- Work to complete
Using the records below, write out again exactly the lines that begin at the line containing "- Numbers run" and end at the line containing "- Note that", and no other lines.

- Source material
____________________
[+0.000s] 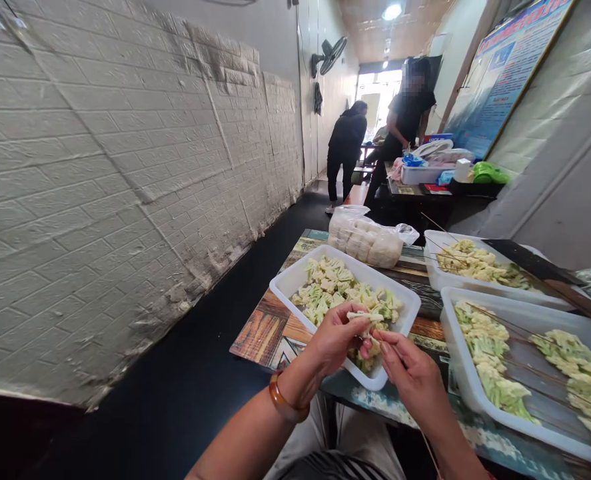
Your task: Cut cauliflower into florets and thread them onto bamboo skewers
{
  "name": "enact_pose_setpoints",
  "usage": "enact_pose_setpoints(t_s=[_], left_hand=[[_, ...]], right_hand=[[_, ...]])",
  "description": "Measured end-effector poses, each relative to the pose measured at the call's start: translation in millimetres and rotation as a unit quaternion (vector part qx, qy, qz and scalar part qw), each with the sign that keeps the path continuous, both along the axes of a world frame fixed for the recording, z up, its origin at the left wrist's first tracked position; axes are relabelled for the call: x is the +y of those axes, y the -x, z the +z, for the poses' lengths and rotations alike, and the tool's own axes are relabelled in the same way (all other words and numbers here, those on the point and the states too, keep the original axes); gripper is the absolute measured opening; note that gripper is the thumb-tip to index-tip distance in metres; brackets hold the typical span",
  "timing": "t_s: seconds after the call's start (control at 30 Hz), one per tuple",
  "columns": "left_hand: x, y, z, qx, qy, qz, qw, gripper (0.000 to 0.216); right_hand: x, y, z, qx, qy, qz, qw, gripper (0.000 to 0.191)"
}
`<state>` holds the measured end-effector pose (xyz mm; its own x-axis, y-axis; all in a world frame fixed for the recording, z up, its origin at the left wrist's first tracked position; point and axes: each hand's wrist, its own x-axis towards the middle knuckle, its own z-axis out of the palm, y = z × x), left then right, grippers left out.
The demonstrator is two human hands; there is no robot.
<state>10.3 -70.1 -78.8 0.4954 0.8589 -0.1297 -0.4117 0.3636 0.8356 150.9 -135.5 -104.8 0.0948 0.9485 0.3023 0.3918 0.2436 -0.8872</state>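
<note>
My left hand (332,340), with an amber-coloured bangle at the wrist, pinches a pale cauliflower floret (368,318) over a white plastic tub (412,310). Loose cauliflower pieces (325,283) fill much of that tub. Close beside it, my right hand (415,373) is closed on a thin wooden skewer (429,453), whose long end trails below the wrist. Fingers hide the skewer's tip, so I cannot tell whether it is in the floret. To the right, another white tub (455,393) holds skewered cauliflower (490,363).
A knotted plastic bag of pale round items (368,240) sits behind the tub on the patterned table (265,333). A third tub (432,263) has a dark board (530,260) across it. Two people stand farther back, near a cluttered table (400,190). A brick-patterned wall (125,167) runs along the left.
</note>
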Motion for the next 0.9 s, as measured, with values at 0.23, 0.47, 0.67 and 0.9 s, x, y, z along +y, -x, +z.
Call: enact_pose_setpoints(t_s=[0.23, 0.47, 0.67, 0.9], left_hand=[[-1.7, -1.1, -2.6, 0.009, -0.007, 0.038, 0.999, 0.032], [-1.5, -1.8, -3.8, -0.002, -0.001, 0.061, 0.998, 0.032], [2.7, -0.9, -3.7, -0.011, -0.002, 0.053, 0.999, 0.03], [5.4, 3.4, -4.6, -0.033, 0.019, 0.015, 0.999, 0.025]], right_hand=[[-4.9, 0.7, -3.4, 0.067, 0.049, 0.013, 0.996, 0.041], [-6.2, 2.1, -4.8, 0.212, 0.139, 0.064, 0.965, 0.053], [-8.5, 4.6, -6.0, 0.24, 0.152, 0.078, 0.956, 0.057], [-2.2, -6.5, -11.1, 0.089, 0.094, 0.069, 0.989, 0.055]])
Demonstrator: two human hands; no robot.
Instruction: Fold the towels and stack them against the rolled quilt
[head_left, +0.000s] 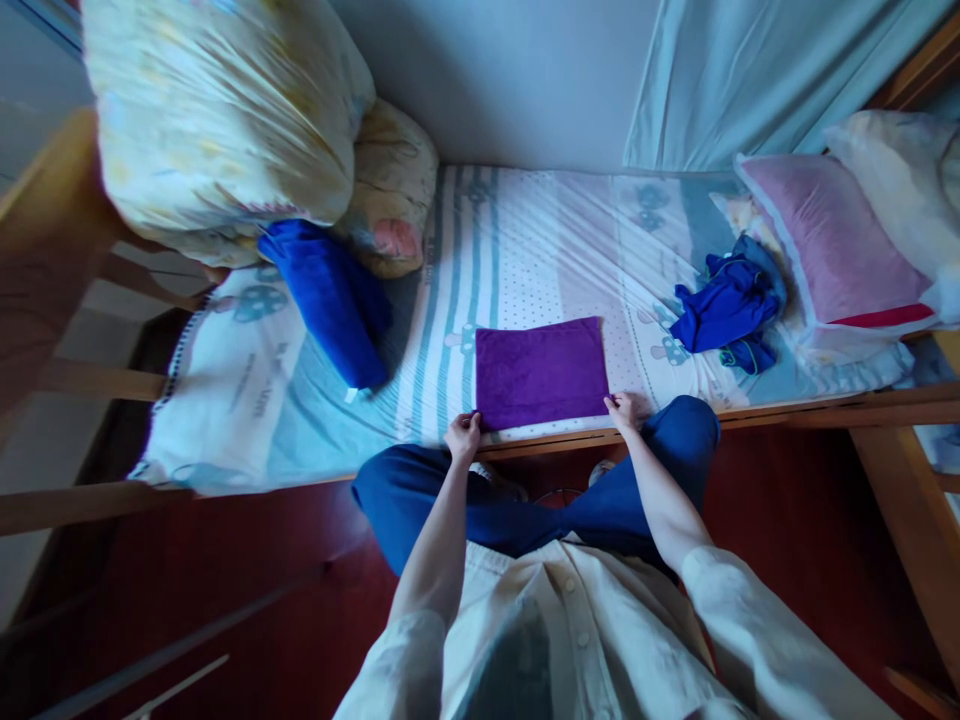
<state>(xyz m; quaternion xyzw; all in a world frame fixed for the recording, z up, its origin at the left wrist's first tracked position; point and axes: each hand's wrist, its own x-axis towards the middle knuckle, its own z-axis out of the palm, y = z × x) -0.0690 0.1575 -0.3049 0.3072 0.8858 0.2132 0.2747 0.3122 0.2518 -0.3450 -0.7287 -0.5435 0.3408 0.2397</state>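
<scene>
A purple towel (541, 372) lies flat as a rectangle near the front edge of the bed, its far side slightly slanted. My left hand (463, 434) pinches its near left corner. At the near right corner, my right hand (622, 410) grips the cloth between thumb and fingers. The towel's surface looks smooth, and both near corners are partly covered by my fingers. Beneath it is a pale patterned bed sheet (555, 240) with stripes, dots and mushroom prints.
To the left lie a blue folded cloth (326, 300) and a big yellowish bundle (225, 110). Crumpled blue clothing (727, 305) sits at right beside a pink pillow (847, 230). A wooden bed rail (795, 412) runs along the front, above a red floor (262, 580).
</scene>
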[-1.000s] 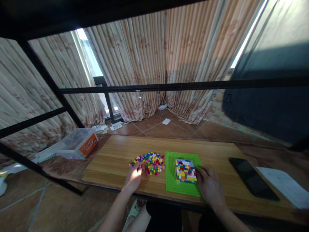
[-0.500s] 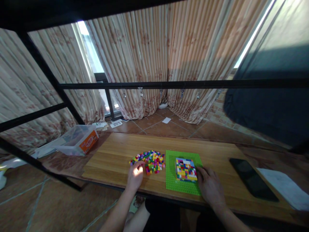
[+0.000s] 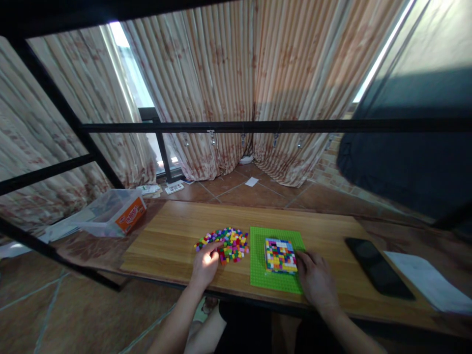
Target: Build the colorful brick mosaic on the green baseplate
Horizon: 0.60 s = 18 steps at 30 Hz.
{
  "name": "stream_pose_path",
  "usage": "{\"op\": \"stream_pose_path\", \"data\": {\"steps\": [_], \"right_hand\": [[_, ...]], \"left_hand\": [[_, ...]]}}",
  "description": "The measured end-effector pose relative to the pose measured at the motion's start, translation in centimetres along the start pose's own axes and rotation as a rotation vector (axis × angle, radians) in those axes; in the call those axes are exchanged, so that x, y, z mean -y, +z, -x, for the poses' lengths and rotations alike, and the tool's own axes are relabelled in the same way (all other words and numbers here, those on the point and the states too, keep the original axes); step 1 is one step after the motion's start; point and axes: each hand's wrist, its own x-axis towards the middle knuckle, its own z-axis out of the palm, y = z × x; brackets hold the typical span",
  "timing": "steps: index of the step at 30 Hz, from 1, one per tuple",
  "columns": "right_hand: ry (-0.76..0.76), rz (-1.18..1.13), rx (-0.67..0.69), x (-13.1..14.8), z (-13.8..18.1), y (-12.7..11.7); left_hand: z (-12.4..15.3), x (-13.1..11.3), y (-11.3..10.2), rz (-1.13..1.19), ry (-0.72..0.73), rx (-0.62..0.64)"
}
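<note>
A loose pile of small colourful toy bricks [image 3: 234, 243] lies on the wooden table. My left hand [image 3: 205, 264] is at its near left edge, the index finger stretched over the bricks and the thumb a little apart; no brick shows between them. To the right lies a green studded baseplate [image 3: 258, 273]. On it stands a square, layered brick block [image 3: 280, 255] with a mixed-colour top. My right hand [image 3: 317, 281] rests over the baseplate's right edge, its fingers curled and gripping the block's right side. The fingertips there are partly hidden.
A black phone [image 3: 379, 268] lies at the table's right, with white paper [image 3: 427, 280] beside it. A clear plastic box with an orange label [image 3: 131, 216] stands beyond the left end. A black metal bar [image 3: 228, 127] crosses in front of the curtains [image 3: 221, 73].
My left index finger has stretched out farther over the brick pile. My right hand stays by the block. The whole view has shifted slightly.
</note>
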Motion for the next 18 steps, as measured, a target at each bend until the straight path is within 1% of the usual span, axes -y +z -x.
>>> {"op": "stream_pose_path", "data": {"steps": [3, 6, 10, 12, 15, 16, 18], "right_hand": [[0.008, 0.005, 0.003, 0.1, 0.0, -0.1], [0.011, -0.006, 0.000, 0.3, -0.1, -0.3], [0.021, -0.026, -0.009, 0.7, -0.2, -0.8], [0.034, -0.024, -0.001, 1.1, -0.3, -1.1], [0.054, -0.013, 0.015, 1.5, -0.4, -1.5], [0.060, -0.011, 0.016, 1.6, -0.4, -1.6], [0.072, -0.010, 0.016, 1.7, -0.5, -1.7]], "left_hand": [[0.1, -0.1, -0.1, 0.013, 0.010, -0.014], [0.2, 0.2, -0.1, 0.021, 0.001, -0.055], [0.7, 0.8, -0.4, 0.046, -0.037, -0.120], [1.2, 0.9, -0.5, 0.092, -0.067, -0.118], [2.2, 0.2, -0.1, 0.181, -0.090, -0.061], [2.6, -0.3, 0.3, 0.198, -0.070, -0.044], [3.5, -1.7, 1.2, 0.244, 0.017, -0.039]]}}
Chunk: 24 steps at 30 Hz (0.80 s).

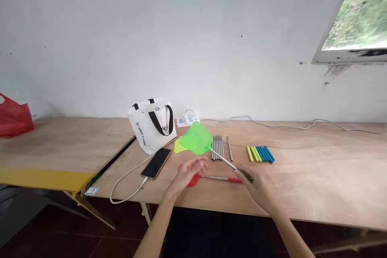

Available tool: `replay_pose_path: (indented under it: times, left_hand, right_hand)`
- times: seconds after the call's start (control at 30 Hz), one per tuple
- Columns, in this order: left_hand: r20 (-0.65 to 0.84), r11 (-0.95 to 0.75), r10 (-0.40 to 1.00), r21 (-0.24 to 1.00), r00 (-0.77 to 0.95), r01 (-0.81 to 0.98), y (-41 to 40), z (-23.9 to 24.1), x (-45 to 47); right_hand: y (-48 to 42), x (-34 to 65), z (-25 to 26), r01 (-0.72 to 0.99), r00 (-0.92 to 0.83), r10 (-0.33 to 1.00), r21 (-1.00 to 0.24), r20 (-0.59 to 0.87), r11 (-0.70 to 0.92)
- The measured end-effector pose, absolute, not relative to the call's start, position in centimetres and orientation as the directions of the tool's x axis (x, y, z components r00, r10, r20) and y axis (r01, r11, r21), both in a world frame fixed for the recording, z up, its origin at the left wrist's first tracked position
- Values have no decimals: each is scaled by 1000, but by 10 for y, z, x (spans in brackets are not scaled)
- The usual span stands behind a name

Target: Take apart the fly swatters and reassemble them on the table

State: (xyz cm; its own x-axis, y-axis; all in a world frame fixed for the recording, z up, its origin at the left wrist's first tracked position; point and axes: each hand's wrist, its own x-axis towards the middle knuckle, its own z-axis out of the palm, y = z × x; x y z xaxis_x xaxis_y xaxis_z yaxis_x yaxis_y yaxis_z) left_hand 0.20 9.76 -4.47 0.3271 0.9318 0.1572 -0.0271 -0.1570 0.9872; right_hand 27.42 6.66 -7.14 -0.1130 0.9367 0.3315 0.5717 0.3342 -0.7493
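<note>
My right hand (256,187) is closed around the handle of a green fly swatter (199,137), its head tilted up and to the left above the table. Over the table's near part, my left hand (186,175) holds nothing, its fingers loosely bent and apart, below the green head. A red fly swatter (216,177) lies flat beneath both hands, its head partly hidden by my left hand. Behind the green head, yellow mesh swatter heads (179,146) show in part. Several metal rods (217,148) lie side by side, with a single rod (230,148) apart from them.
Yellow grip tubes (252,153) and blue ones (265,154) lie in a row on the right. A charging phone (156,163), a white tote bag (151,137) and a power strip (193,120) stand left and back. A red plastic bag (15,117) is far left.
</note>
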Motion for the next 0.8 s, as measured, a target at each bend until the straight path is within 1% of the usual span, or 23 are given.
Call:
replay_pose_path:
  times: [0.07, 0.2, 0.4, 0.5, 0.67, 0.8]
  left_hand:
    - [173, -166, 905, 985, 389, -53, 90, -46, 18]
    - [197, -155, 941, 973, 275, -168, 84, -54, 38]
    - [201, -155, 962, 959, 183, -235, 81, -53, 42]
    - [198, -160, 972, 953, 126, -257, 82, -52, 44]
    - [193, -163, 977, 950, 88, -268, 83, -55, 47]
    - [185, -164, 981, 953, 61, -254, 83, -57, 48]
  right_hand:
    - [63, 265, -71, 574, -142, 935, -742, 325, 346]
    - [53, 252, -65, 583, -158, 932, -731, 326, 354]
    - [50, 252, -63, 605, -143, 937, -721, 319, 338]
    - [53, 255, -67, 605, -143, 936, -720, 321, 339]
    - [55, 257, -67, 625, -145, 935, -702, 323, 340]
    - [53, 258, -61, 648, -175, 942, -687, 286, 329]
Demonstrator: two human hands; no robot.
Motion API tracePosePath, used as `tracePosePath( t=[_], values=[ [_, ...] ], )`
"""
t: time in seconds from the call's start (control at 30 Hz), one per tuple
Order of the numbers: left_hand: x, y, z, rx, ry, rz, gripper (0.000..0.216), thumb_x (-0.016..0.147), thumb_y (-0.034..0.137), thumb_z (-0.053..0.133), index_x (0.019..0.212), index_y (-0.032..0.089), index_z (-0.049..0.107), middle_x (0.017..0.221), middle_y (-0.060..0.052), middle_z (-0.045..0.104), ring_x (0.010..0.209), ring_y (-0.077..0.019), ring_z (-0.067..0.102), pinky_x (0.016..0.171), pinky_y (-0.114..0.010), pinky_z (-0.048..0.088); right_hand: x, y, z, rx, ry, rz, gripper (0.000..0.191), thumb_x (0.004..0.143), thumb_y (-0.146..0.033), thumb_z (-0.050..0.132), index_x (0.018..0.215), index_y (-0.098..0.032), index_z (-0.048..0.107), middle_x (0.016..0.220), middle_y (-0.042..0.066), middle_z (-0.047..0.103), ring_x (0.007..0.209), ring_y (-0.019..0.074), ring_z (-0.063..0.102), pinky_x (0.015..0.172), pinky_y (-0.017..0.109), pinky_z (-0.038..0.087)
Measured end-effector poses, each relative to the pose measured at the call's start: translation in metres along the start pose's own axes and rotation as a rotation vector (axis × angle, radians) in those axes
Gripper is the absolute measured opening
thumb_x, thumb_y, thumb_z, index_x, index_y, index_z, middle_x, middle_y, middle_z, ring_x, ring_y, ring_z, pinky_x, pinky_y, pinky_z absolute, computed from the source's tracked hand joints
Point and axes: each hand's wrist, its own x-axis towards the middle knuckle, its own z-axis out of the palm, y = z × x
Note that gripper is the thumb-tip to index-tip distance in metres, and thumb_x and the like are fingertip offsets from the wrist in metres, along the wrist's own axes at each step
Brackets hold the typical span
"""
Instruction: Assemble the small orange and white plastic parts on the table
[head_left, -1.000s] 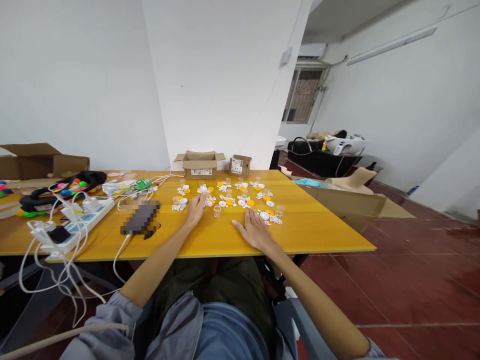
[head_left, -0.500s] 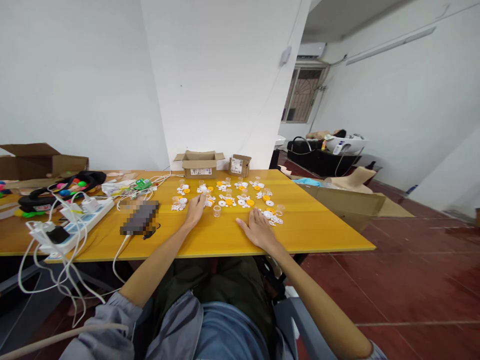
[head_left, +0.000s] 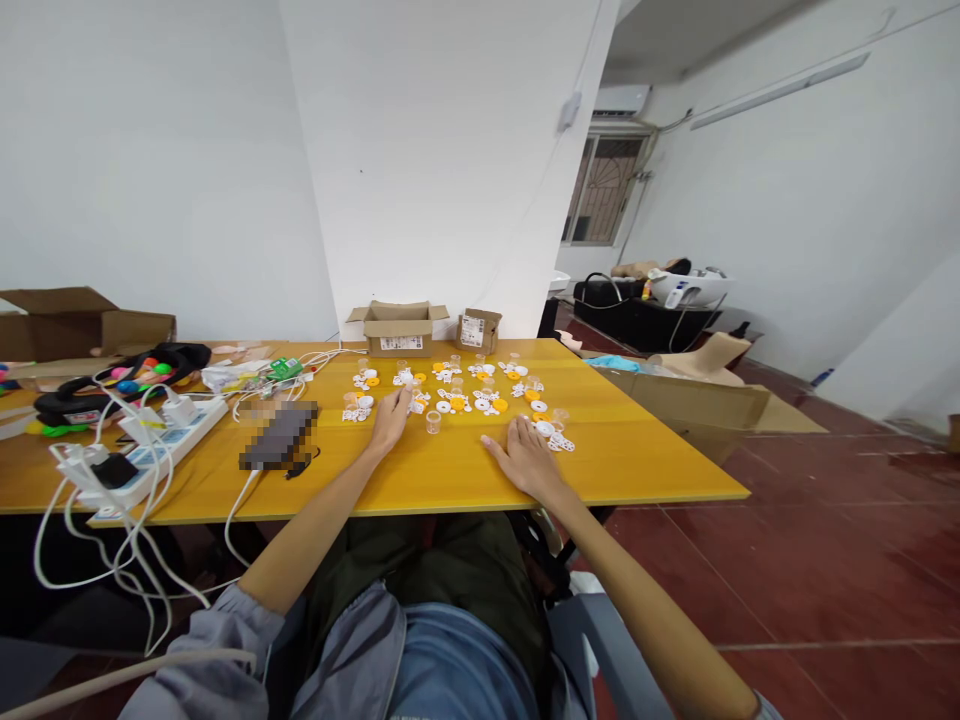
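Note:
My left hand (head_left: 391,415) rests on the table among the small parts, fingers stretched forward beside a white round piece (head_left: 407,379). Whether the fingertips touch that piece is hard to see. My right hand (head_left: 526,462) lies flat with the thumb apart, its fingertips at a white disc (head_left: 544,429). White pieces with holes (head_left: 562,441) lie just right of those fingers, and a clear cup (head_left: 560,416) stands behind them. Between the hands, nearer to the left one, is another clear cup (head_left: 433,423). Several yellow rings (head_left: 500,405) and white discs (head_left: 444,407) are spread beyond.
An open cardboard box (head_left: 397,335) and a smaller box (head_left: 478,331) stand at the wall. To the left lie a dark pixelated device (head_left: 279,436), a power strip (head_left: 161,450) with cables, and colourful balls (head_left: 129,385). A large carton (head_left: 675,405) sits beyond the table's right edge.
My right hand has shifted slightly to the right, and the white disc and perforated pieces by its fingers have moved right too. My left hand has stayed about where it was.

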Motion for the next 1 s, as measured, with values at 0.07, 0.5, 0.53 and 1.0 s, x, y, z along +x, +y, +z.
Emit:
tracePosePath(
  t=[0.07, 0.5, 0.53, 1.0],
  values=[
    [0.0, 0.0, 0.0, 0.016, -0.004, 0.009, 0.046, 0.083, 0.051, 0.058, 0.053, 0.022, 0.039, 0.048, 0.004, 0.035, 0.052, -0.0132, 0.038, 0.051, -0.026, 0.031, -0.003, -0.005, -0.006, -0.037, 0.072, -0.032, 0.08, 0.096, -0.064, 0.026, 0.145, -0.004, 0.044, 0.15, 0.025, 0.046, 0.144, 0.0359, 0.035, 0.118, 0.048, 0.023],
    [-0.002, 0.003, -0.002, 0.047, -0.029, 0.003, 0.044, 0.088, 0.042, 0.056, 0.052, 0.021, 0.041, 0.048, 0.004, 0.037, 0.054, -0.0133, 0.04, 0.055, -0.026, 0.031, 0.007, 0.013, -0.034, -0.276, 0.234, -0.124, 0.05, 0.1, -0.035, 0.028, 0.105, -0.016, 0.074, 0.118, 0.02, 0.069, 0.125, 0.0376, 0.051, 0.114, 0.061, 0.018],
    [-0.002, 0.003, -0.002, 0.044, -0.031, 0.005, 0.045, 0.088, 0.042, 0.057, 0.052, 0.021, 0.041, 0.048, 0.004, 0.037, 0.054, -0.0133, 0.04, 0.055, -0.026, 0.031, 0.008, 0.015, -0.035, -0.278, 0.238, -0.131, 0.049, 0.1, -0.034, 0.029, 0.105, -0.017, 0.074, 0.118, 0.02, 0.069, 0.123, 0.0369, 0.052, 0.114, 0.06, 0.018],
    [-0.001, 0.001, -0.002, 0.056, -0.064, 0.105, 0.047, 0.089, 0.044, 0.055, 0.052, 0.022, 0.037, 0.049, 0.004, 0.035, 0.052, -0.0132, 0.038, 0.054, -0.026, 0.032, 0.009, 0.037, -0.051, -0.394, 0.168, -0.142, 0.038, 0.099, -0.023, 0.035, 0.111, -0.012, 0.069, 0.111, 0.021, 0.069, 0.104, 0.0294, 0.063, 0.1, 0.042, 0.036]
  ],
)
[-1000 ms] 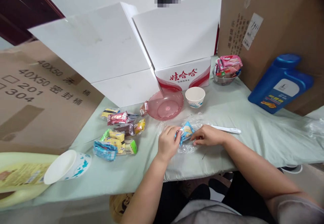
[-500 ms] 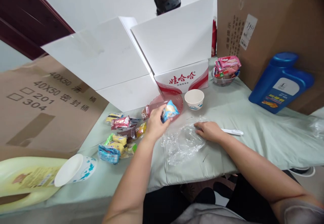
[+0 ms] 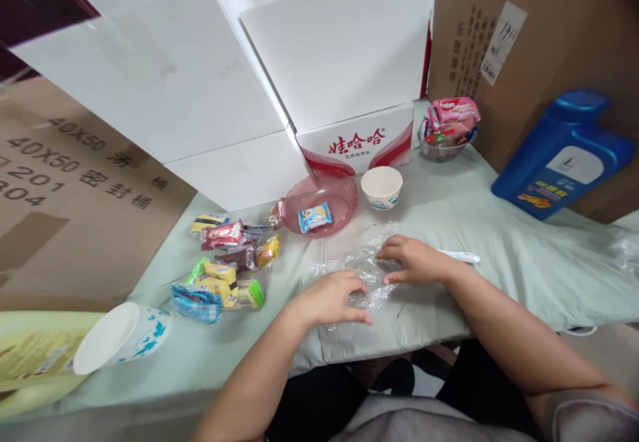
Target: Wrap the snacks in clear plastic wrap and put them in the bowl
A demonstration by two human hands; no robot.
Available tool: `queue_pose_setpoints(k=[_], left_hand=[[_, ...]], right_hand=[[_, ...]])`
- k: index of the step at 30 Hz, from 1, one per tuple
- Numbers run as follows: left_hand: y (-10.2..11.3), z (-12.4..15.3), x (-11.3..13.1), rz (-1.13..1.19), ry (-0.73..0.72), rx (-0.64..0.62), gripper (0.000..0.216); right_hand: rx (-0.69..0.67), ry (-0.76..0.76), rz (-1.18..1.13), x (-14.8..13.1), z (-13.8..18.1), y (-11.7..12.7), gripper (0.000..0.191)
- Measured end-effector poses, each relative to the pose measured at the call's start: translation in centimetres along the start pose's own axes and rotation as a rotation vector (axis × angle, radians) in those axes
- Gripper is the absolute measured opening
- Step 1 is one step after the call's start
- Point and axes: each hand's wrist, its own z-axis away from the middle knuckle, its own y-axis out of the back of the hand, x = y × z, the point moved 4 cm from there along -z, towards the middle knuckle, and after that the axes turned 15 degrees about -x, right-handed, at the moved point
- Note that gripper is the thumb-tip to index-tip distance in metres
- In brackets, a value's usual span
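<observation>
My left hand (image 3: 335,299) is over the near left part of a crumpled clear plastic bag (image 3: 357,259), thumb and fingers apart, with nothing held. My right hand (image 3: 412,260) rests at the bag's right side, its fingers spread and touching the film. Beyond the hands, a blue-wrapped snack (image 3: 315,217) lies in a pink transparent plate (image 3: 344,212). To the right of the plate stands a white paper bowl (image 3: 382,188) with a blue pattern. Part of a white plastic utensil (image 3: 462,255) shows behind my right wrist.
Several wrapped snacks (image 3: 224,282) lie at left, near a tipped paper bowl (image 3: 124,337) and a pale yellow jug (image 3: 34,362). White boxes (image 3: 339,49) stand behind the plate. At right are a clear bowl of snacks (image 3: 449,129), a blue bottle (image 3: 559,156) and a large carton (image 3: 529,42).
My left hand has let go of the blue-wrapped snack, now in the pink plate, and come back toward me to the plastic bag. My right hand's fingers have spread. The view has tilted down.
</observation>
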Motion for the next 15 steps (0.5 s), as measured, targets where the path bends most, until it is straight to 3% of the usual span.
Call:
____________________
- Output of the task
- Numbers run as follows: left_hand: y (-10.2..11.3), z (-12.4..15.3), x (-11.3..13.1), rz (-1.13..1.19), ry (-0.73..0.72), rx (-0.64..0.62), gripper (0.000..0.216); right_hand: rx (-0.69..0.67), ry (-0.76..0.76), rz (-1.18..1.13), x (-14.8..13.1), z (-13.8..18.1), y (-11.7..12.7), gripper (0.000..0.191)
- Measured end-effector poses, each relative to the pose measured at the call's start: translation in centimetres along the start pose's own axes and rotation as a rotation vector (axis × angle, radians) in those axes
- Gripper is the absolute measured opening
- Step 1 is one step after the call's start
- Point and axes: each hand's wrist, its own z-axis away from the middle knuckle, its own y-axis out of the back of the hand, x = y × z, the point moved 4 cm from there along -z, towards the middle knuckle, and after that the axes turned 15 degrees about -x, right-handed, at the moved point
- Note that gripper is the thumb-tip to index-tip distance in metres

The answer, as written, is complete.